WHAT IS BEING ASKED — Go over the data below line by line, and state how many lines contain the string "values". Give the number only.

(Stored records)

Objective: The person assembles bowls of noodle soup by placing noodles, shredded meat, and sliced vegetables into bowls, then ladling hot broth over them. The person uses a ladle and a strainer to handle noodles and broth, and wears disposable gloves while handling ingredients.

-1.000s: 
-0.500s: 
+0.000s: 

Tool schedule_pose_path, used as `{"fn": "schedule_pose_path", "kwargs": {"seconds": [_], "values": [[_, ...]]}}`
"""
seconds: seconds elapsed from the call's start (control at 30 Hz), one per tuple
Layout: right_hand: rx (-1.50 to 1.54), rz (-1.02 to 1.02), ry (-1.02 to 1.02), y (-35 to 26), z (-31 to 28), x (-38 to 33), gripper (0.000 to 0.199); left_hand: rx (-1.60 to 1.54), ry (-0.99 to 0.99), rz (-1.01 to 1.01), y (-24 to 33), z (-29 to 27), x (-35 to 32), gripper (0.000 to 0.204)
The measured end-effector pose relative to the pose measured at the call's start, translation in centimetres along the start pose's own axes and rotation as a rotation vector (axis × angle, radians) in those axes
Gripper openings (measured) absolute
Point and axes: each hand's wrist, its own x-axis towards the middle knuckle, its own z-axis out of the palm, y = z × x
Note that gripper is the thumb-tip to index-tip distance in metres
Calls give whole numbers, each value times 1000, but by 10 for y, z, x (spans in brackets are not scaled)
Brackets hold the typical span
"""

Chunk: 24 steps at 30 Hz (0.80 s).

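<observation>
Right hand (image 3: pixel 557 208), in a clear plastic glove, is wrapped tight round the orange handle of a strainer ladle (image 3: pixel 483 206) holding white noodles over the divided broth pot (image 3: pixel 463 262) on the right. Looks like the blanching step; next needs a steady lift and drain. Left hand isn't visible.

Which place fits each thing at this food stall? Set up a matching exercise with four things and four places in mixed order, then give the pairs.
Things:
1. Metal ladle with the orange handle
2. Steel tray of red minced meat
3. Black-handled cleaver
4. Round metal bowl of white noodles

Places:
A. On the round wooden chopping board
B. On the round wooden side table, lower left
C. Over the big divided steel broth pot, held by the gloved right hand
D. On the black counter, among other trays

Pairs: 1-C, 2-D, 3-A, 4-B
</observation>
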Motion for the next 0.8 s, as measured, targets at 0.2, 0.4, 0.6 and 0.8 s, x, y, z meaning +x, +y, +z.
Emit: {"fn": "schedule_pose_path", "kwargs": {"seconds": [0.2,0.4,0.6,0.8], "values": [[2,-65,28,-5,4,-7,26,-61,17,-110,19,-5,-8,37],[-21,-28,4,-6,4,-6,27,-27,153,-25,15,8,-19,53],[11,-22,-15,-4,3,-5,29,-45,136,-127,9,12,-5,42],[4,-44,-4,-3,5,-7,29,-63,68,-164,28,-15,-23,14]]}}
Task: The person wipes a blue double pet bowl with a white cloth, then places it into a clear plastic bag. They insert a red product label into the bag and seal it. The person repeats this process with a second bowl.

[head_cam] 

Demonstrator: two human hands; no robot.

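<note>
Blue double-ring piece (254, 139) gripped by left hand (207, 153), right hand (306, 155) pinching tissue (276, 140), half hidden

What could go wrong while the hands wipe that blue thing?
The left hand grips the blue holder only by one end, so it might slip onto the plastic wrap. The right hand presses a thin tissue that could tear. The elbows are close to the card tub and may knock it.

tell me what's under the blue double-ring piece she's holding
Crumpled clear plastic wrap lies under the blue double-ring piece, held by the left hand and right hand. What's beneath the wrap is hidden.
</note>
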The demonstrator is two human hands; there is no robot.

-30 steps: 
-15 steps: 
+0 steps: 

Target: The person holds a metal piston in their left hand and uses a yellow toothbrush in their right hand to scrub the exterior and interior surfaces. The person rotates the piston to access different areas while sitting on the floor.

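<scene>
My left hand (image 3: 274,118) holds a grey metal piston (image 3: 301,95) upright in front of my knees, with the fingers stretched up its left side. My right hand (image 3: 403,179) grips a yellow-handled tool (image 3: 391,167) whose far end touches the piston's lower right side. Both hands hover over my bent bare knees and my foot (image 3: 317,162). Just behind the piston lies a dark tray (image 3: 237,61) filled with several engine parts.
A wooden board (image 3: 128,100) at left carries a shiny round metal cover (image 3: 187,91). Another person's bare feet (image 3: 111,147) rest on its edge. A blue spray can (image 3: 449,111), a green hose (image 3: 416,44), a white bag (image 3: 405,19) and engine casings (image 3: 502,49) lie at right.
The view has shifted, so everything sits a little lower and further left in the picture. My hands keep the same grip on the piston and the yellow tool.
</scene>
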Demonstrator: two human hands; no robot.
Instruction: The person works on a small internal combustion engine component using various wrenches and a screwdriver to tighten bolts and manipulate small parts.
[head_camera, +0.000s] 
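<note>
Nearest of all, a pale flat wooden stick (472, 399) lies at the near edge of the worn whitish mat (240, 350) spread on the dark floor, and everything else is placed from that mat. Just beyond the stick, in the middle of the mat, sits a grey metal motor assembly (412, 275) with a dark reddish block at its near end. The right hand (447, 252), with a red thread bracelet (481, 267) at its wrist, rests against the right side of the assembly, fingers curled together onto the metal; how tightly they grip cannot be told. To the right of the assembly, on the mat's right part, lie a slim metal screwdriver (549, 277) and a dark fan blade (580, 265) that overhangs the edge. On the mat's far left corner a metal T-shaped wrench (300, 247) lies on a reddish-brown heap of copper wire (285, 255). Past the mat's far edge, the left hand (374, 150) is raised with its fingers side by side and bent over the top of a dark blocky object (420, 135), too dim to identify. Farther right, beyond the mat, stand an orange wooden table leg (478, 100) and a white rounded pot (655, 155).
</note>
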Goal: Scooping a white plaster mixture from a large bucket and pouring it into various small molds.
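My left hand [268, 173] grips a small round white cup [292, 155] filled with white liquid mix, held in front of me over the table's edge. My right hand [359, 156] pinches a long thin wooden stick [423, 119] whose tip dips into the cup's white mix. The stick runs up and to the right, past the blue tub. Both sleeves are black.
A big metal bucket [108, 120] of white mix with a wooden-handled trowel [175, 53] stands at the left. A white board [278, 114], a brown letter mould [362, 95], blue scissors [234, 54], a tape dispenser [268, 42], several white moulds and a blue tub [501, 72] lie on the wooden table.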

EXERCISE RESULT — 2